* ACTIVITY:
Report back every line from the entries below in which the word "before" occurs.

Stored records:
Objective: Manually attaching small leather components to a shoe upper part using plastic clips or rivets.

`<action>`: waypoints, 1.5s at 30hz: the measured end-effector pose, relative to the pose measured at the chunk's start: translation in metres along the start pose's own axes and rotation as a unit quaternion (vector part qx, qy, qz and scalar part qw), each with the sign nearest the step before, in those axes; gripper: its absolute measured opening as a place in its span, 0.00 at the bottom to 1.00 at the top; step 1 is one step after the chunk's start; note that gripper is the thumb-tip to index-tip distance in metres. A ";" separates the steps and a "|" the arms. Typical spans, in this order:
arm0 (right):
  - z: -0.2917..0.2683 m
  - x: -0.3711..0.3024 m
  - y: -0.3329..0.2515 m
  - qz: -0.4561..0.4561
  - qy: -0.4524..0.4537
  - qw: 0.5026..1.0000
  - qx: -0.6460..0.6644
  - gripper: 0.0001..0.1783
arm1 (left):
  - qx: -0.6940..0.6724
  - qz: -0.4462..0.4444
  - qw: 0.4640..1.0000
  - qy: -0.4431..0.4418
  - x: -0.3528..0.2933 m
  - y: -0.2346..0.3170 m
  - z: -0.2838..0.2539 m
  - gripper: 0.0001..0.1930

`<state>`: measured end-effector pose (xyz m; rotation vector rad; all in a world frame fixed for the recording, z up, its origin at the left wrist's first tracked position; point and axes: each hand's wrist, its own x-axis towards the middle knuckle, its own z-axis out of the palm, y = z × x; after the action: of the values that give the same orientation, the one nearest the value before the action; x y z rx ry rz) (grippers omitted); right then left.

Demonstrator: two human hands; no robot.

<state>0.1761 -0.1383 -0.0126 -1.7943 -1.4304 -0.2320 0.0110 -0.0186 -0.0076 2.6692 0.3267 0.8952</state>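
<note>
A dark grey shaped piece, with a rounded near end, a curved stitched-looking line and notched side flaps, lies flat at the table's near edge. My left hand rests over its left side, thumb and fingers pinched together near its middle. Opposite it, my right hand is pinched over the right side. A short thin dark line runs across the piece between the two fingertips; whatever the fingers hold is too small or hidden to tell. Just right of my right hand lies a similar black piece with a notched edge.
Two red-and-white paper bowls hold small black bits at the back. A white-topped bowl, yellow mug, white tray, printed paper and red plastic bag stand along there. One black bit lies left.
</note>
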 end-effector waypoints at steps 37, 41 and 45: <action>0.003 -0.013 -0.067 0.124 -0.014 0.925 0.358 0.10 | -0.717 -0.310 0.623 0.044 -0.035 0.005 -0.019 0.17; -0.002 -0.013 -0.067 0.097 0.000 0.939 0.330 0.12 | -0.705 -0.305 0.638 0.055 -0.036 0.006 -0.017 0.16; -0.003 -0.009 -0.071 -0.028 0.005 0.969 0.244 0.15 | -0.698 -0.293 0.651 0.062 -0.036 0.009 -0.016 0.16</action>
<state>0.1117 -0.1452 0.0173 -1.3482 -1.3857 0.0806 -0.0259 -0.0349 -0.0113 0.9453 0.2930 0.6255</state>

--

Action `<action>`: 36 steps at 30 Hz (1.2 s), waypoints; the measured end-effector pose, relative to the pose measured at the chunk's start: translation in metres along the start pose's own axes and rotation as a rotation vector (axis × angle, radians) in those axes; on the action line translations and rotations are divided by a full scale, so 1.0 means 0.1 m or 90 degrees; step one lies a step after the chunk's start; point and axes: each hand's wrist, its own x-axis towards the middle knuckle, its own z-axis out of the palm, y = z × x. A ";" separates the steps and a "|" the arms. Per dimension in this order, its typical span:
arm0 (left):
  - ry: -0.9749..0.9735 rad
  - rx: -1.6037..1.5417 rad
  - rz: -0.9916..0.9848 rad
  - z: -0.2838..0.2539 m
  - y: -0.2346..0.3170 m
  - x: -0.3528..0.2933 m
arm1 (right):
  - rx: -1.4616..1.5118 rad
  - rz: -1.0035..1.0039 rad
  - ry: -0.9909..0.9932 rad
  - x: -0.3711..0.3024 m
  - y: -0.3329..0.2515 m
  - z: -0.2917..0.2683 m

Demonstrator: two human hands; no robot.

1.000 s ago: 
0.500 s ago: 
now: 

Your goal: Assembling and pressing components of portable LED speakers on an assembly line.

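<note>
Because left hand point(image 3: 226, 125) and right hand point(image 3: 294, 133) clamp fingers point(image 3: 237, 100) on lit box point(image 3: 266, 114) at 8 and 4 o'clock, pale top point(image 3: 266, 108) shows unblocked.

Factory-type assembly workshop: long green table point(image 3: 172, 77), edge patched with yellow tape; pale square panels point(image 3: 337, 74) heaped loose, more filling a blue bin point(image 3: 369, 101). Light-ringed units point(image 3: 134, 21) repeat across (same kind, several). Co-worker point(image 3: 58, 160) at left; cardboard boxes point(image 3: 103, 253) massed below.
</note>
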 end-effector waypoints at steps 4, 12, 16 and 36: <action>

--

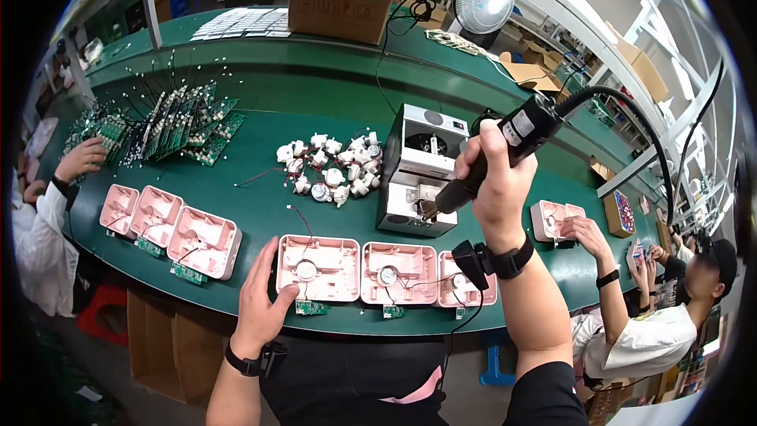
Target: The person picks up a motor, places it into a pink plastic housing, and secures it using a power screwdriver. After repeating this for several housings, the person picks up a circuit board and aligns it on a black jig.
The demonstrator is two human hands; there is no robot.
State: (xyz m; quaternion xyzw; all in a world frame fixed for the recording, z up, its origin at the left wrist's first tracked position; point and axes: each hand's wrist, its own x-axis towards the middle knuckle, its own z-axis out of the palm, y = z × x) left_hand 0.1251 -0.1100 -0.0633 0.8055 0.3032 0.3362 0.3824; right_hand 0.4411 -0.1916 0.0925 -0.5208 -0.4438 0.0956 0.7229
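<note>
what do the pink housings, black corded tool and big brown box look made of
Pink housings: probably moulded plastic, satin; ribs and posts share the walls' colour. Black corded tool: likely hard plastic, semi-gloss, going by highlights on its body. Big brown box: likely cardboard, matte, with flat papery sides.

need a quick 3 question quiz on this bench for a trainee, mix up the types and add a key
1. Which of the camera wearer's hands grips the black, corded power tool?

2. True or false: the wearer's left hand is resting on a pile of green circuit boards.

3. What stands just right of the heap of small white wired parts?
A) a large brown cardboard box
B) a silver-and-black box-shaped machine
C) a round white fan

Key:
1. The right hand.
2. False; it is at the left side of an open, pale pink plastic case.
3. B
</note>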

* TASK RESULT:
`<action>`: waypoints, 1.5s at 30hz: the measured end-effector pose, relative to the pose measured at the chunk's start: translation in metres along the start pose's own axes and rotation as a unit quaternion (vector part qx, qy, qz and scalar part qw), each with the sign nearest the step before, in those axes; gripper: its absolute measured opening as a place in its span, 0.00 at the bottom to 1.00 at the top; step 1 is one step after the chunk's start; note that gripper is the thumb-tip to index-tip distance in metres. A ";" separates the steps and a "|" the arms. Typical spans, in this order:
`<state>`: measured end-effector pose (xyz m; rotation vector rad; all in a world frame fixed for the recording, z up, its origin at the left wrist's first tracked position; point and axes: each hand's wrist, its own x-axis towards the middle knuckle, its own z-axis out of the palm, y = z × x; after the action: of the values that give the same orientation, the one nearest the value before the action; x y z rx ry rz) (grippers omitted); right then left.

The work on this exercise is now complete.